EXERCISE OBJECTIVE: Everything in the listing below should be repeated verbatim, apart from the pictures.

--- GIVEN MATERIAL ---

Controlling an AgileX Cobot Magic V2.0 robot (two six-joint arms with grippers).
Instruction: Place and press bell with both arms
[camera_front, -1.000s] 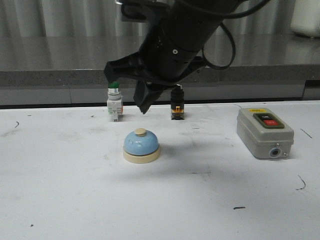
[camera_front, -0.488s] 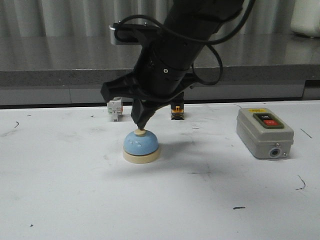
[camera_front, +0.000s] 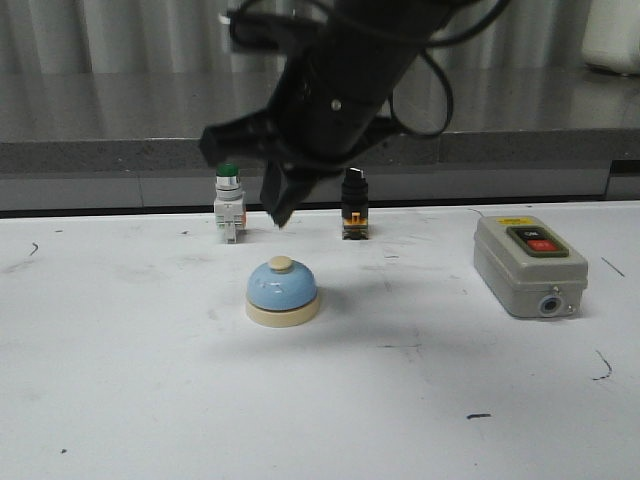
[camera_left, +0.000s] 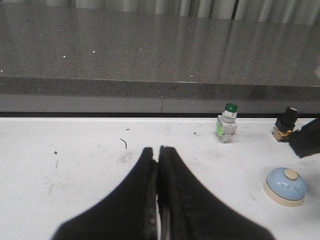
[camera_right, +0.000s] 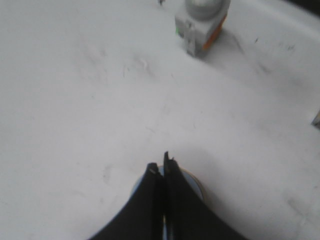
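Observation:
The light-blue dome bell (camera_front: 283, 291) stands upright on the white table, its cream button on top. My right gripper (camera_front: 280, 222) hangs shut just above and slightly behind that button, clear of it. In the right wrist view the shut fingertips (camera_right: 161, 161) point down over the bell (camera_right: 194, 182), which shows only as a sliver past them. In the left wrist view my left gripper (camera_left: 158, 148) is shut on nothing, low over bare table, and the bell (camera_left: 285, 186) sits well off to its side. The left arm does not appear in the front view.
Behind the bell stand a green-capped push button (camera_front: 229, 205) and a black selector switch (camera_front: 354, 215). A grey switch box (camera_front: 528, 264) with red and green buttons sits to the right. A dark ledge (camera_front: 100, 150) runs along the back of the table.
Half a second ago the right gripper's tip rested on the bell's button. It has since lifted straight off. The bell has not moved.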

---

SOLUTION TO THIS EXERCISE:
Controlling an AgileX Cobot Magic V2.0 robot (two six-joint arms with grippers).
Instruction: Place and press bell with both arms
[camera_front, -1.000s] 
[camera_front, -0.488s] 
[camera_front, +0.000s] 
[camera_left, +0.000s] 
[camera_right, +0.000s] 
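Observation:
The light-blue dome bell (camera_front: 283, 291) stands upright on the white table, its cream button on top. My right gripper (camera_front: 280, 222) hangs shut just above and slightly behind that button, clear of it. In the right wrist view the shut fingertips (camera_right: 161, 161) point down over the bell (camera_right: 194, 182), which shows only as a sliver past them. In the left wrist view my left gripper (camera_left: 158, 148) is shut on nothing, low over bare table, and the bell (camera_left: 285, 186) sits well off to its side. The left arm does not appear in the front view.
Behind the bell stand a green-capped push button (camera_front: 229, 205) and a black selector switch (camera_front: 354, 215). A grey switch box (camera_front: 528, 264) with red and green buttons sits to the right. A dark ledge (camera_front: 100, 150) runs along the back of the table.
Half a second ago the right gripper's tip rested on the bell's button. It has since lifted straight off. The bell has not moved.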

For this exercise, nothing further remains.